In 2020, the Supreme Court ruled there was a “genuine issue of material fact” concerning whether the state’s suspension of AWMS’ operation constituted a taking by depriving the company of all economically beneficial uses of its lease. The Supreme Court remanded the case to the Eleventh District with instructions to weigh the evidence related to AWMS’ claim that the state “totally” took all the economic value of well #2 or “partially” took the value.
The Supreme Court directed the Eleventh District to use a process set out by the U.S. Supreme Court to determine if AWMS suffered a partial taking.
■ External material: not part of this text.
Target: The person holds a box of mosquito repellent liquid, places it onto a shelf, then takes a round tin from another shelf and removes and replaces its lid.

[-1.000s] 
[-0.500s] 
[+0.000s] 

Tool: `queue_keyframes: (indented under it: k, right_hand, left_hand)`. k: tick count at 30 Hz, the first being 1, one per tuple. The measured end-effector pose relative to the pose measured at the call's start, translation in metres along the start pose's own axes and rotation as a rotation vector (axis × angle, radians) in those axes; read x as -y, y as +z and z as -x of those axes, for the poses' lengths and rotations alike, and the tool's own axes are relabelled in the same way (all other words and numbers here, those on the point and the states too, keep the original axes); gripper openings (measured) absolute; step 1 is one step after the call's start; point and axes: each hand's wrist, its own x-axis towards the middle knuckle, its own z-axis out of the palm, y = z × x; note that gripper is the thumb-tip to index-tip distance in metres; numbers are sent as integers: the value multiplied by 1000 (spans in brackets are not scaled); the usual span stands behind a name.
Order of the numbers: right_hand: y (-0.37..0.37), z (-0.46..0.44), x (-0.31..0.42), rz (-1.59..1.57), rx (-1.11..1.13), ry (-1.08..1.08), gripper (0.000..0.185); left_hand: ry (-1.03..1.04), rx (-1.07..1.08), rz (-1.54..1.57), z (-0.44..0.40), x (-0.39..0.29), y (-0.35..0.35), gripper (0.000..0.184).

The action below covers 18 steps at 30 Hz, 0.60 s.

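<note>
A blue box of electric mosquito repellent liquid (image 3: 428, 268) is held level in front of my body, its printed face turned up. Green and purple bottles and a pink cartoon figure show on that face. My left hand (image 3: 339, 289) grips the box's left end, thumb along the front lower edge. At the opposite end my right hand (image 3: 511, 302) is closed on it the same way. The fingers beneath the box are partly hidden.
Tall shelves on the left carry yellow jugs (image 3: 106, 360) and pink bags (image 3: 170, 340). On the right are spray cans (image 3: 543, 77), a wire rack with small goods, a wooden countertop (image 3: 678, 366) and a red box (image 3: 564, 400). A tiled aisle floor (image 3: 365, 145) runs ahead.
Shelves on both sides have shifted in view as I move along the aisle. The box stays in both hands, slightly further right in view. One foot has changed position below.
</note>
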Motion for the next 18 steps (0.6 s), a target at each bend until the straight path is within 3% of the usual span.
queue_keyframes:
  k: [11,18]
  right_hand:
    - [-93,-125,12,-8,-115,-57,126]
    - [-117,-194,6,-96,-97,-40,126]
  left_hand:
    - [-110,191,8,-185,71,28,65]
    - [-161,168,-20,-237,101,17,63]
Appeals Court Dismisses Case Without Weighing Evidence
Based on the Supreme Court’s directive, an Eleventh District three-judge panel conducted a nine-day trial in 2021. The parties presented 14 witnesses and more than 250 exhibits. Several months after the trial’s conclusion, the court of appeals asked the parties to address a separate question: Does AWMS have an interest in the property that entitles it to compensation? The appeals court stated that before it could even consider how much money AWMS was entitled to receive, it first had to decide if it had “property” that could be taken.
ODNR argued that AWMS’ lease to dispose of waste was not a property interest that qualified for compensation. ODNR also argued that AWMS possessed no other property interest that had been taken and entitled the well operator to compensation. The Eleventh District agreed and dismissed the case.
Today, the Supreme Court ruled that the court of appeals failed to comply with the Court’s order in the 2020 decision. In that decision, the Supreme Court found that AWMS did have a property interest in its lease. The appeals court did not have to decide whether AWMS had a property interest because the Supreme Court had already decided that AWMS did, the opinion stated. The duty of the appeals court was to weigh the evidence to consider how much money, if any, the state owes AWMS, the opinion noted. The Court stated that “the court of appeals failed to perform the task we ordered it to do on remand.”
The opinion stated that it is hard to understand how the appeals court could rule that AWMS did not have an interest that entitled it to compensation without doing the takings analysis that the appeals court was ordered to do.
“By deciding the case in this manner, the court ventured beyond the scope of our remand order,” the opinion stated.
2023-0125. State ex rel. AWMS Water Solutions, LLC v. Mertz, Slip Opinion No. 2024-Ohio-200.